** Goal of the exercise **
Each line from the first down to the one containing "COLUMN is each" should be returned exactly as it appears below.

━━━━━ Data shown

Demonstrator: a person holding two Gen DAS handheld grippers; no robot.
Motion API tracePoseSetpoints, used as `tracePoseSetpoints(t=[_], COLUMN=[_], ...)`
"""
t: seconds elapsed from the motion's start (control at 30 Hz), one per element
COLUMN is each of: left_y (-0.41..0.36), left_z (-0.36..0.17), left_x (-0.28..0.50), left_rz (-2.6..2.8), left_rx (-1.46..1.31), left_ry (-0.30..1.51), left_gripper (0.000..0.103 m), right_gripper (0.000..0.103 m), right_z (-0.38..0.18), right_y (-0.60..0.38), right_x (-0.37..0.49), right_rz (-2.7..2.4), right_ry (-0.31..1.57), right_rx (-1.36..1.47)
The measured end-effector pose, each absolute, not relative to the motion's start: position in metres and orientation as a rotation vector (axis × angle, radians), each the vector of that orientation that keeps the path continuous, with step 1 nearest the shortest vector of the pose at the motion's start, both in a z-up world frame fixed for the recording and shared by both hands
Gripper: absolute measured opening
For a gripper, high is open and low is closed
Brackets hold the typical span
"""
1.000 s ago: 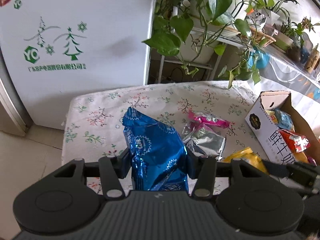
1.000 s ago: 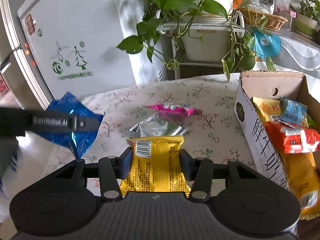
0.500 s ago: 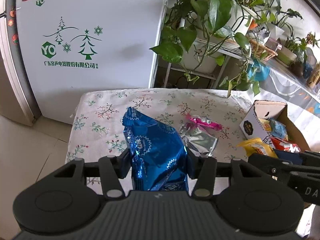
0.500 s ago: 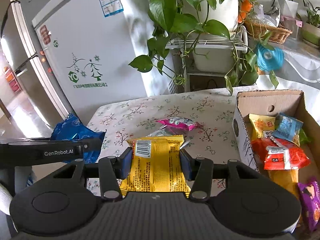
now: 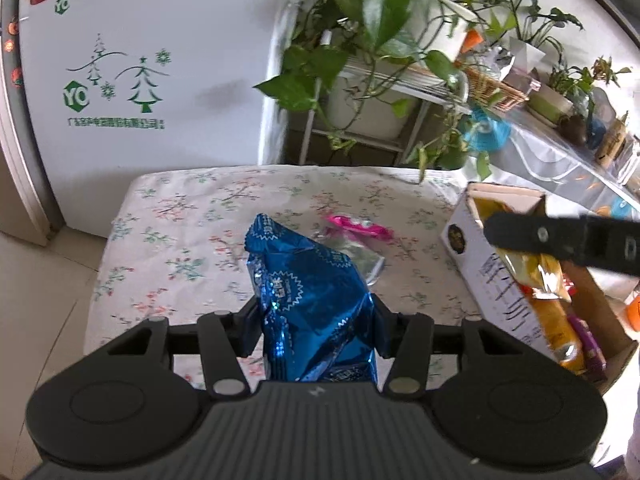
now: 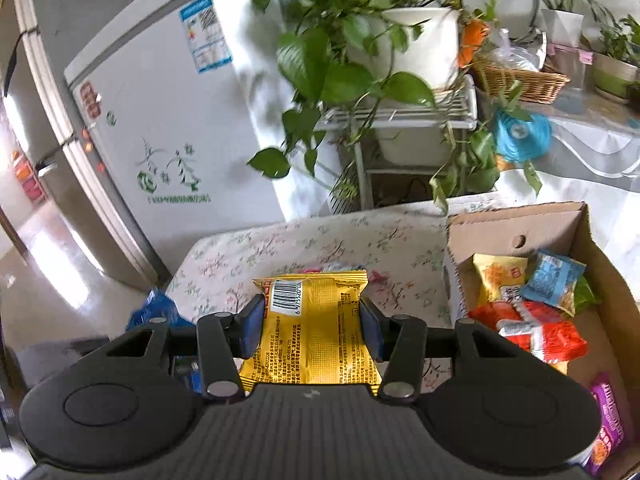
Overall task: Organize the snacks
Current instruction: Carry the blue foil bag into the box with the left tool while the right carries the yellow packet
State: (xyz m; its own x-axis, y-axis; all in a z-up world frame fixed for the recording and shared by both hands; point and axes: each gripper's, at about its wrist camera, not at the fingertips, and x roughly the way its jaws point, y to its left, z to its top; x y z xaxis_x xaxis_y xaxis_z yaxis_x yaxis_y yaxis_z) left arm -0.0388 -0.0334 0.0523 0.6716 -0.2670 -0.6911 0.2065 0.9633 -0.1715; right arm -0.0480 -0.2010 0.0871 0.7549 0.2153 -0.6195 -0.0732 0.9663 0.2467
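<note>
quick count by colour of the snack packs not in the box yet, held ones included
blue pack: 1, in the left tool
yellow pack: 1, in the right tool
pink pack: 1, on the table
silver pack: 1, on the table
total: 4

The left hand-held gripper (image 5: 316,324) clamps a blue foil snack bag (image 5: 310,300) above the floral-clothed desk (image 5: 192,232), where a pink packet (image 5: 358,226) and a silver packet (image 5: 360,258) lie beside the open cardboard box (image 5: 484,264), over which the right hand-held gripper's finger (image 5: 560,240) crosses a yellow packet (image 5: 532,268).
</note>
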Motion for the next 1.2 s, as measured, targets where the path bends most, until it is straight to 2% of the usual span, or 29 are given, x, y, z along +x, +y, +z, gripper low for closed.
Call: tracePoseSetpoints(t=[0.73,1.2], left_y=[-0.156,-0.225], left_z=[0.092,0.078], left_x=[-0.036,-0.032], left_rz=[-0.476,-0.569], left_rx=[-0.132,-0.152], left_ry=[0.747,0.802], left_gripper=[0.052,0.052], right_gripper=[0.056,0.056], right_z=[0.13,0.112], right_y=[-0.332,-0.38], right_x=[-0.063,-0.066], right_rz=[0.003,-0.106], right_ry=[0.543,0.603], right_rx=[0.457,0.624])
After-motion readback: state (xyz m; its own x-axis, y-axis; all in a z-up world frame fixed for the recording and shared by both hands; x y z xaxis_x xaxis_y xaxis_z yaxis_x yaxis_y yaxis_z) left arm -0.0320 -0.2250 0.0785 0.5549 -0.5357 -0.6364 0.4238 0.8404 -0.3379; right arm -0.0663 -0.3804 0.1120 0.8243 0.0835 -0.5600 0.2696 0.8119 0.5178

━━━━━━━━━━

** Output for this exercise **
Demonstrator: a person holding two Gen DAS handheld grippers; no robot.
Motion API tracePoseSetpoints, used as `tracePoseSetpoints(t=[_], COLUMN=[_], ...)`
"""
t: seconds elapsed from the motion's start (control at 30 Hz), one per element
COLUMN is each of: left_y (-0.41..0.36), left_z (-0.36..0.17), left_x (-0.28..0.50), left_rz (-2.6..2.8), left_rx (-1.46..1.31), left_ry (-0.30..1.51), left_gripper (0.000..0.103 m), right_gripper (0.000..0.103 m), right_z (-0.38..0.18), right_y (-0.60..0.38), right_x (-0.37..0.49), right_rz (-2.7..2.4), right_ry (-0.31..1.57), right_rx (-1.36..1.47)

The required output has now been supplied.